PRÉSENTATION du MARIN : ÉDITIONS JOSÉ CORTI texte du site : www.jose-corti.fr/le marin pessoa
Le Marin, drame de Fernando Pessoa.
Drame statique
Traduit par Bernard Sesé- éd. bilingue - 72 pages - 1988 - 10,67 €
RÉSUMÉ
“Pourquoi est-ce que l’unique chose réelle dans tout cela ce ne serait pas le marin, et nous, et tout ce qui est ici, seulement un de ses rêves ?” (p.55)
En quête d’une poétique du rêve, Pessoa situe également Le Marin au paroxysme du tragique :
“Oh, quelle horreur, quelle horreur intime dénoue la voix de notre âme et les sensations de nos pensées et nous fait parler et sentir et penser quand tout en nous demande le silence et le jour et l’inconscience de la vie..." (p.63).
CINQ PERSONNES : Trois Veilleuses, le Marin et “la cinquième personne … qui tend le bras et nous interrompt chaque fois que nous allons sentir ” (p.63)– composent ce “drame en âme”.

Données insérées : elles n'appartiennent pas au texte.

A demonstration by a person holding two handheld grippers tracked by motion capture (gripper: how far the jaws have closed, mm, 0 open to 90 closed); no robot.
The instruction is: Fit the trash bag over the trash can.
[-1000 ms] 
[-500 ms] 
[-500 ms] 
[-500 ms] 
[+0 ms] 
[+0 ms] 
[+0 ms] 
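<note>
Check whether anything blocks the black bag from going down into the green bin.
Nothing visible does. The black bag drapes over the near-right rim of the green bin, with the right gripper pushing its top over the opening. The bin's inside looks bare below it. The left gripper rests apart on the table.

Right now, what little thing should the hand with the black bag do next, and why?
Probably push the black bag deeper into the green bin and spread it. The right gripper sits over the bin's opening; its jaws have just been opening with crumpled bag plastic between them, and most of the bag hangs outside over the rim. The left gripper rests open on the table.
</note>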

“Ne sentez-vous pas tout cela comme une énorme araignée qui , d’âme en âme, nous tisse une toile noire qui nous attrape ?”(p.63)
Extraits
TROISIÈME VEILLEUSE : Cela me fait horreur, de penser que dans quelques instants, je vous aurai dit ce que maintenant je vais vous dire. Mes paroles, à peine prononcées, appartiendront au passé et se tiendront hors de moi, je ne sais où, rigides et fatidiques… je parle et j’y pense dans ma gorge; mes paroles semblent être des êtres humains… Mon effroi me dépasse de toutes parts. Je me sens dans ma main, je ne sais comment, la clef d’une porte inconnue. C’est comme si j’étais tout entière une amulette, un reposoir ayant conscience de lui-même. C’est pour cela que je m’effraye d’aller, comme par une forêt obscure, à travers le mystère de la parole… Et, en fait, qui sait si je suis bien ainsi, et si c’est cela que j’éprouve?
(…)
DEUXIÈME VEILLEUSE : On ne doit pas trop parler… La vie nous guette sans relâche… Toute heure est maternelle pour le rêve, mais il vaut mieux l’ignorer… Quand je parle trop, je me sépare de moi-même, et je m’entends alors parler. Je m’apitoie sur moi-même, et je sens mon cœur trop intensément; j’ai envie de le prendre dans mes bras pour le bercer comme un enfant… Regardez : l’horizon a pâli. Le jour ne doit plus tarder… Dois-je vraiment vous parler encore de mon rêve?
(…)
PREMIÈRE VEILLEUSE : Ne parlons plus. Pour ma part, votre effort pour parler me fatigue… Je souffre de l’intervalle entre ce que vous dites et ce que vous pensez. Ma conscience surnage à la surface de la somnolence effrayée de mes sens sur ma peau… Je ne sais pas ce que c’est, mais c’est ce que je ressens… J’éprouve le besoin de prononcer des phrases confuses, un peu trop longues, difficiles à dire… Ne sentez-vous pas tout cela en vous, comme si une énorme araignée tissait, d’une âme à l’autre, une toile noire qui nous retiendrait prisonnières?